Example Device Families

Smart plugs such as Eightree and Tapo-style devices are useful examples because they quickly show whether power, current, voltage, and energy values are being extracted correctly. Battery, UPS, and power-distribution equipment often need more careful modeling because status, capacity, output, and energy fields can have different units and reporting intervals.

Troubleshooting

Work from the smallest failing layer upward. A live reading cannot succeed until JSON parses, the GreenSparks schema accepts it, the entity is saved, query context can be refreshed, and the target device or integration is reachable.

  • Invalid JSON: fix syntax first. Formatting can help expose unmatched braces or trailing commas.
  • Schema failure: compare the underlined field with the category, template, or instance model. Move misplaced fields to the correct layer.
  • No query context: save the entity and confirm the selected category, template, or instance has enough configuration to generate a query.
  • API 404 or routing issue: confirm the frontend is pointed at the API environment you intend to test.
  • Unavailable or offline device: confirm power, network, integration visibility, and credentials before changing extraction rules.
  • Empty or partial measurements: check the response path, type, unit, and category. A request can succeed while an extraction rule still points at the wrong value.
  • Repeated per-device fixes: consider whether the product/template model is wrong and should be corrected once for the device family.

Quality and Release Checklist

Before treating Engineering setup as ready for broader use, check both the JSON and the operational behavior it drives.
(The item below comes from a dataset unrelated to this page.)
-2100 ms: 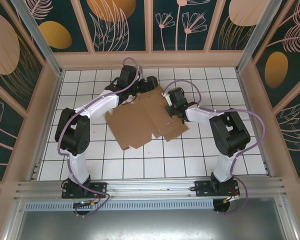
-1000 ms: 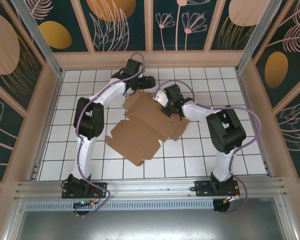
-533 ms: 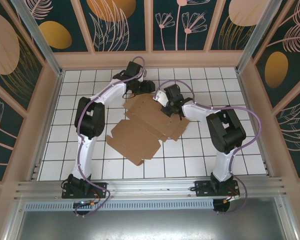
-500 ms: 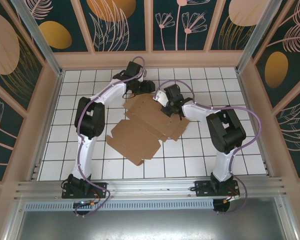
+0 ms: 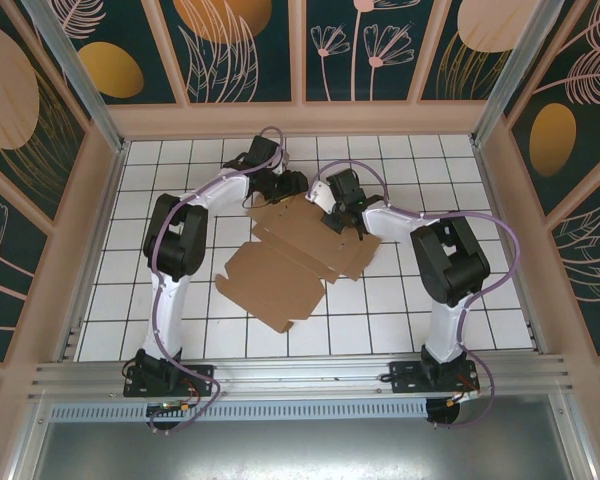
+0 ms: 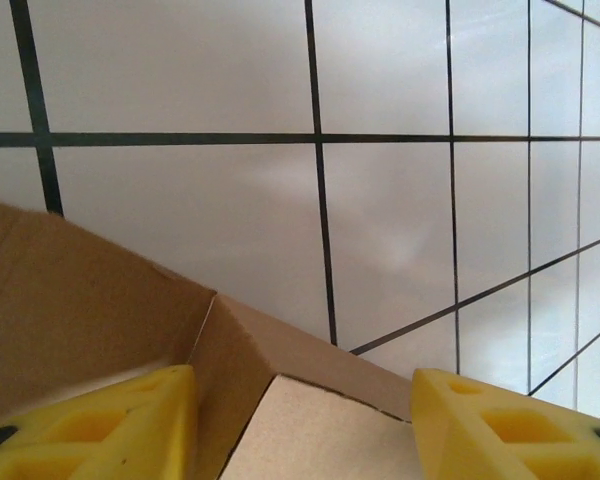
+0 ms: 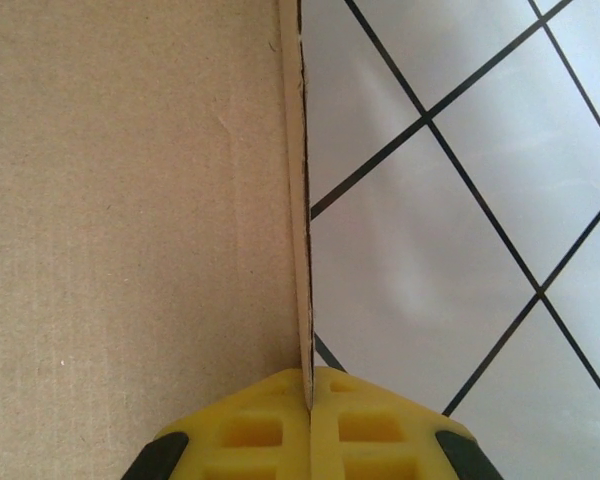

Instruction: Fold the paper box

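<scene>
Nearest to the arm bases, the wide part of the paper box (image 5: 275,285) lay flat and unfolded on the white tiled table (image 5: 160,320), a little left of the middle and well apart from the near edge. I judged that this part was left lying so that it could serve as the base while the far flaps were worked.

Further in, the right gripper (image 5: 338,218) sat at the right far part of the sheet. In the right wrist view its yellow fingers (image 7: 250,425) were pressed together on the thin edge of the cardboard, which stood on its side close to the camera. I believe I held it like this to anchor the sheet and to keep that wall lifted, so that the other arm could not push the whole box away.

Farthest, the left gripper (image 5: 286,186) was at the far edge of the box. In the left wrist view its two fingers (image 6: 120,425) stood moderately apart, with a raised flap (image 6: 270,370) between them. I could not tell whether either pad touched it. In my judgement the gripper was placed astride the flap in order to pinch it and bend it along its crease. The folding looked to be at an early stage, since most of the sheet was flat.
</scene>
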`<state>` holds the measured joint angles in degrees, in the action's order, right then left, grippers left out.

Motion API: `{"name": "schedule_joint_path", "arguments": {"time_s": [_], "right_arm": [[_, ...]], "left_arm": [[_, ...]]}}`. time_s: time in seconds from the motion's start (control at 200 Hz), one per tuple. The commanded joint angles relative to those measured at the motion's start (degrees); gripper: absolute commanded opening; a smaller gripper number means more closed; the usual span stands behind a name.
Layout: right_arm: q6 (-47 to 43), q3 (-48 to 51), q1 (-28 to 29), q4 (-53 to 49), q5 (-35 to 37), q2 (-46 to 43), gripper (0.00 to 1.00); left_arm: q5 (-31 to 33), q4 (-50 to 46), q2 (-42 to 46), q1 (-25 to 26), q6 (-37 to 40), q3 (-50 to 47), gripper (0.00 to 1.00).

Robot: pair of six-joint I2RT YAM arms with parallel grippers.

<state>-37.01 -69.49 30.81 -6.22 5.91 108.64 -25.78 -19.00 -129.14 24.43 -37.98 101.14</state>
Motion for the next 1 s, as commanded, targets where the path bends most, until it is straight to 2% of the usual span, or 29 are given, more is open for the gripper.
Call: {"name": "schedule_joint_path", "arguments": {"time_s": [0.0,0.125,0.38,0.54,0.706,0.786,0.866,0.991], "right_arm": [[0.1,-1.8,0.2,2.2,2.2,0.2,0.00],[0.0,-2.0,0.2,2.2,2.1,0.1,0.00],[-0.6,-2.0,1.3,2.1,2.8,0.2,0.00],[-0.8,-1.9,1.7,2.1,3.4,0.2,0.00],[-1.0,-2.0,1.9,1.9,3.8,0.2,0.00],[-1.0,-2.0,1.9,2.0,3.8,0.0,0.00],[-1.0,-2.0,2.0,1.8,3.8,-0.1,0.00],[-1.0,-2.2,2.1,1.3,3.4,0.0,0.00]], "left_arm": [[-3.0,4.3,2.7,0.0,-5.7,-2.1,0.57],[-4.9,6.9,2.5,0.0,-9.0,-2.9,0.56],[-5.6,8.7,2.5,0.0,-11.2,-3.5,0.44],[-5.7,8.7,2.4,0.0,-11.2,-3.6,0.31],[-5.5,8.7,2.4,0.0,-11.2,-3.6,0.22],[-5.6,8.7,2.3,0.0,-11.2,-3.6,0.24],[-5.6,8.8,2.2,0.0,-11.1,-3.6,0.41],[-5.6,9.1,2.1,0.0,-11.2,-3.6,0.43]]}}
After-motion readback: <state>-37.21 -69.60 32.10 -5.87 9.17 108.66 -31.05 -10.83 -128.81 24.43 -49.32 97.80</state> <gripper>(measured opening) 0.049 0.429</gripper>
  • Specification validates without syntax or model errors.
  • Required placeholders have been replaced with real values.
  • The entity has been saved after validation.
  • Engineering Test retrieves representative live measurements.
  • Measurement keys are stable and readable.
  • Units are present where users need them to interpret values.
  • Categories match the reporting or diagnostic meaning of the measurement.
  • The tested environment is the intended environment.
  • Known device limitations are documented as notes or future stories.

Future Topics

This guide will become more useful as Engineering gathers more examples and the product formalizes expected measurement profiles. The next documentation pass should add screenshots, copyable examples, and device-family recipes.

Likely future sections include compliance or completeness scoring for Engineering specifications, expected measurement profiles for categories and products, reusable examples for common device families, migration guidance when schemas evolve, and admin controls for Engineering access and approval workflows.